We just haven’t implemented that yet actually. I would like for us to support it (it’s in our task database). Getting the game code reloading was the highest priority, but we should be able to re-use most of that flow for reloading plugins too. We’ll get there.

–Mike

This is something I’m very passionate about improving. It should be possible in the future to have an “IntelliSense PCH” for Visual Studio that would make symbol lookup very fast. But we aren’t sure how to do this yet with Makefile projects – there doesn’t appear to be a way to give Visual Studio different command-line arguments for the IntelliSense compiler on a per-source file basis. This would work with native VC++ project files, which might be what we end up having to switch to in order to get this feature working.

Aside from making it faster, we’re also trying to make it work more correctly with our codebase (fewer false squiggles or Error List window entries.) Some of these improvements will be in the upcoming 4.7 release!

–Mike

Sorry, but this isn’t true for me.

I’m running a project which includes the editor source code (I had to slightly mod the engine). IF I right click on my game project and select “Rebuild”, then it will clean EVERYTHING and completely rebuild the editor (which takes about 30 minutes) and then it will build my game (which is my intent). It won’t clear out my OBJ files in the “Intermediate\Build\Win64[ProjectName]Editor\DebugGame[ProjectName]” folder either, which is necessary in some cases – such as removing a class method – in order to prevent linker errors.
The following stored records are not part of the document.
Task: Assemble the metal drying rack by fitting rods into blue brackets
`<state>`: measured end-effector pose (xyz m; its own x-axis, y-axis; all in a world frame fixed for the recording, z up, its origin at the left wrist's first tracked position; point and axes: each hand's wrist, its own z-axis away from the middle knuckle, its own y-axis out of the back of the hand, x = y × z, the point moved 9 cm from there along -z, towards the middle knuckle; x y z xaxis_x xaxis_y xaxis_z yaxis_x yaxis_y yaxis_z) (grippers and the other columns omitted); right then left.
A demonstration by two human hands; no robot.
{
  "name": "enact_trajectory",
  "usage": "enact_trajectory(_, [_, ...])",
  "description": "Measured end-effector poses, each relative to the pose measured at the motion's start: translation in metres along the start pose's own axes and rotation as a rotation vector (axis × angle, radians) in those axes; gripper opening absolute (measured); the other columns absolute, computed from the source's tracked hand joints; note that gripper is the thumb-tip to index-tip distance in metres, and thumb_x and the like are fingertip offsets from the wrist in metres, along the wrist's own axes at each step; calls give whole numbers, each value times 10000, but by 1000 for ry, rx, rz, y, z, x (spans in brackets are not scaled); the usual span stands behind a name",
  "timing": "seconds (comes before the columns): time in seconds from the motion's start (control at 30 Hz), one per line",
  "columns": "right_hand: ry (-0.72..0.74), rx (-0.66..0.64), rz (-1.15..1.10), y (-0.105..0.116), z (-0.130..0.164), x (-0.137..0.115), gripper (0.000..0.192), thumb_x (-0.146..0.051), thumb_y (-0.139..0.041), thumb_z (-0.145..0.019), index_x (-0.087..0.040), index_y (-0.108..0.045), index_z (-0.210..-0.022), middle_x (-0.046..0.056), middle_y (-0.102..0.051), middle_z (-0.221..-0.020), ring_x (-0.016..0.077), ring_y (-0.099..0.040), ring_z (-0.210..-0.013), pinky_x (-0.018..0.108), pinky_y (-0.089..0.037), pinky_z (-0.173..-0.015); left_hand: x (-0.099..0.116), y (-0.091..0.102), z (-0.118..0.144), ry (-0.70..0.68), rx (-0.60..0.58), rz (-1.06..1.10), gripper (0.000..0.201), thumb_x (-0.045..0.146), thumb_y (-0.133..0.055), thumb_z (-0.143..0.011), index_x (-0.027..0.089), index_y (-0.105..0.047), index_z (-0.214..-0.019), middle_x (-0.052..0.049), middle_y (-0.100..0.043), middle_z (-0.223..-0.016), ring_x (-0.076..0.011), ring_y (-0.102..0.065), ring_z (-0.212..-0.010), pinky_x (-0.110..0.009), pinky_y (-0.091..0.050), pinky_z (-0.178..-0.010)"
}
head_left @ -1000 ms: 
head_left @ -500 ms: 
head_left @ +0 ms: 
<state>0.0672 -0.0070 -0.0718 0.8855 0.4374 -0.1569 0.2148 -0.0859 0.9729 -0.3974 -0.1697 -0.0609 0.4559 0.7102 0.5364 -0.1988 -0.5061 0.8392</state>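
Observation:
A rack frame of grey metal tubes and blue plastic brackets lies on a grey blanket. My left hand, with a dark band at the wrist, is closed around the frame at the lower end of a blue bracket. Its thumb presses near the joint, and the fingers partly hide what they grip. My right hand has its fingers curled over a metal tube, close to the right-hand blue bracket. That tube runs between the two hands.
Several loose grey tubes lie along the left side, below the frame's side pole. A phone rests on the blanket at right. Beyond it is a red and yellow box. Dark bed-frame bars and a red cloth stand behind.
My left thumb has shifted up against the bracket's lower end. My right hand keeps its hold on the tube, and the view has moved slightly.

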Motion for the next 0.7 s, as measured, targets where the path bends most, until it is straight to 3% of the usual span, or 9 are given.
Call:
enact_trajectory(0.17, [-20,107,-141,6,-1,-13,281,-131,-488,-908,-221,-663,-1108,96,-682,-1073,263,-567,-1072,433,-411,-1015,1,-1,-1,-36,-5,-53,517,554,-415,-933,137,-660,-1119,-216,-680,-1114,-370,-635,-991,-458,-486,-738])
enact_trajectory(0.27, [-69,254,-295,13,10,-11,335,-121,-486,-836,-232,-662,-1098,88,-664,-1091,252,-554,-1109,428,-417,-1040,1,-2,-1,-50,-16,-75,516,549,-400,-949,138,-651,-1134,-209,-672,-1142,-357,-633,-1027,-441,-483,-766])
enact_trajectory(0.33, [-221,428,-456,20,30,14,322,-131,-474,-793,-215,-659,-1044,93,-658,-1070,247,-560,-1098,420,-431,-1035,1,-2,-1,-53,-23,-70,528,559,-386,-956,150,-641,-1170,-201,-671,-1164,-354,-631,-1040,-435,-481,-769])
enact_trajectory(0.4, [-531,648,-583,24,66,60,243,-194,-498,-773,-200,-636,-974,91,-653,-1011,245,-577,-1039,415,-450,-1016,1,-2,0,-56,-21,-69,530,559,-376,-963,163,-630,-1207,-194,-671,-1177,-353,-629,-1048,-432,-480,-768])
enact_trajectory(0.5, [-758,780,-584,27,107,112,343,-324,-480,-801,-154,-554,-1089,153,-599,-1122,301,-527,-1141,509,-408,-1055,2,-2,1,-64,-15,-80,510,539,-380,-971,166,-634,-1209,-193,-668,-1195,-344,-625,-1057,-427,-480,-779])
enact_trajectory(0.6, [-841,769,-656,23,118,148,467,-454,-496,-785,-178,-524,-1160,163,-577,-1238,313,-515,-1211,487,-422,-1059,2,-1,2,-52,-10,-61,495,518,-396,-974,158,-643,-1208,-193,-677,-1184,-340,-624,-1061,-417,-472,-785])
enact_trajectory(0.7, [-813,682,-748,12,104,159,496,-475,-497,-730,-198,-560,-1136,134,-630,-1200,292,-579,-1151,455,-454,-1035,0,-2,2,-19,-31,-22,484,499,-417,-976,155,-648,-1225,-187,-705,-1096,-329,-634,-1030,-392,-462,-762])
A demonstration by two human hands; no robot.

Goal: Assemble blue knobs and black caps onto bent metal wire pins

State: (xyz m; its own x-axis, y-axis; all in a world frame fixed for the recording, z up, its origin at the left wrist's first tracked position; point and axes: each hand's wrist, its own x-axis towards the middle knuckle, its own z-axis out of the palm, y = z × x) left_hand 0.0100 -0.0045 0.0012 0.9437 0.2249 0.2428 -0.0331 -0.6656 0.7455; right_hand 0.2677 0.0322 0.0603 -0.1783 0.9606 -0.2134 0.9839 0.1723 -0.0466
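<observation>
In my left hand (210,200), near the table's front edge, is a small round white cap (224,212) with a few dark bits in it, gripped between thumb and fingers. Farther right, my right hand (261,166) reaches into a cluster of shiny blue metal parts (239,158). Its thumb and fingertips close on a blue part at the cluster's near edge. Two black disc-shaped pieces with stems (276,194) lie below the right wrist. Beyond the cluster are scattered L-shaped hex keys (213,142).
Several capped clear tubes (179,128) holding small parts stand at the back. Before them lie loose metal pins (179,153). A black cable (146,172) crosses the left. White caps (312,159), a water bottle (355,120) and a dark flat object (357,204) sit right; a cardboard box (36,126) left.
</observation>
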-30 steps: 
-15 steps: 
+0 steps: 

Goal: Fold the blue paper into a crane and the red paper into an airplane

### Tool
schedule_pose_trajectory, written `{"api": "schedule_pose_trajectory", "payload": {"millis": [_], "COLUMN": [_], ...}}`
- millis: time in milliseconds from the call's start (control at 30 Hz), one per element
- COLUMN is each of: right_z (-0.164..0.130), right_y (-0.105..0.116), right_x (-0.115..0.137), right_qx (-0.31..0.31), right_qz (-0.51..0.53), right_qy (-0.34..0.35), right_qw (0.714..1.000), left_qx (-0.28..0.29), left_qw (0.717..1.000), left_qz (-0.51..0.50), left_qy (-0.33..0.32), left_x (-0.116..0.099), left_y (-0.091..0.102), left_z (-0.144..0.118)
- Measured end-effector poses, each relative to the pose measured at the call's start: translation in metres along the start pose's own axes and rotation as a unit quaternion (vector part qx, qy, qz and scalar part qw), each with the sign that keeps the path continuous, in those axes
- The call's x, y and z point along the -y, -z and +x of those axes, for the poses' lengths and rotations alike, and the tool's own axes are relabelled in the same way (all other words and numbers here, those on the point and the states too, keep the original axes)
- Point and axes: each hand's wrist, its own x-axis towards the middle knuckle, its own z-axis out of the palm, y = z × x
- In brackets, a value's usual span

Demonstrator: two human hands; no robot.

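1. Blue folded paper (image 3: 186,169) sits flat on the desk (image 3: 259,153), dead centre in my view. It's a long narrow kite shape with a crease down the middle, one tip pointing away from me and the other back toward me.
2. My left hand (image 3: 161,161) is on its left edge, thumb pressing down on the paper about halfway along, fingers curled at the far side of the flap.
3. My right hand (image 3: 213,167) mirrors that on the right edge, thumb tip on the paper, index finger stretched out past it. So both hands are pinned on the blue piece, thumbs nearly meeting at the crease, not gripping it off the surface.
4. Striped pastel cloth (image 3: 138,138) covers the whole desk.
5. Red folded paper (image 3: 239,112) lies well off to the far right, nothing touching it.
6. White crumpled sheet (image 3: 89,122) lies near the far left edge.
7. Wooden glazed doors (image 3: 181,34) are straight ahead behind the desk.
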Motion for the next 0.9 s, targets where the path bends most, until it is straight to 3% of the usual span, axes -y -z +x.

Thanks Slayemin, good catch. We’re fixing this now.

EDIT: Fixed this just now in this commit. Thanks again.

–Mike

Any chance of the makefile build system supporting other IDE & Compiers. Like Code Blocks and MinGW. Would love to compare code speed between MinGW and VS

This is on our wishlist but we have no immediate plans for it. The developers at Epic who are most familiar with the build system are currently busy on more important tasks. It is definitely something we’d try to collaborate with the community on if there was interest in helping out!

Given time, probably the next thing we would tackle is generation of “native” project files for Visual Studio and Xcode (at least for game projects that do not need to compile the engine.) It has advantages with IntelliSense, dependency checking and general usability that we think would be a win for small teams.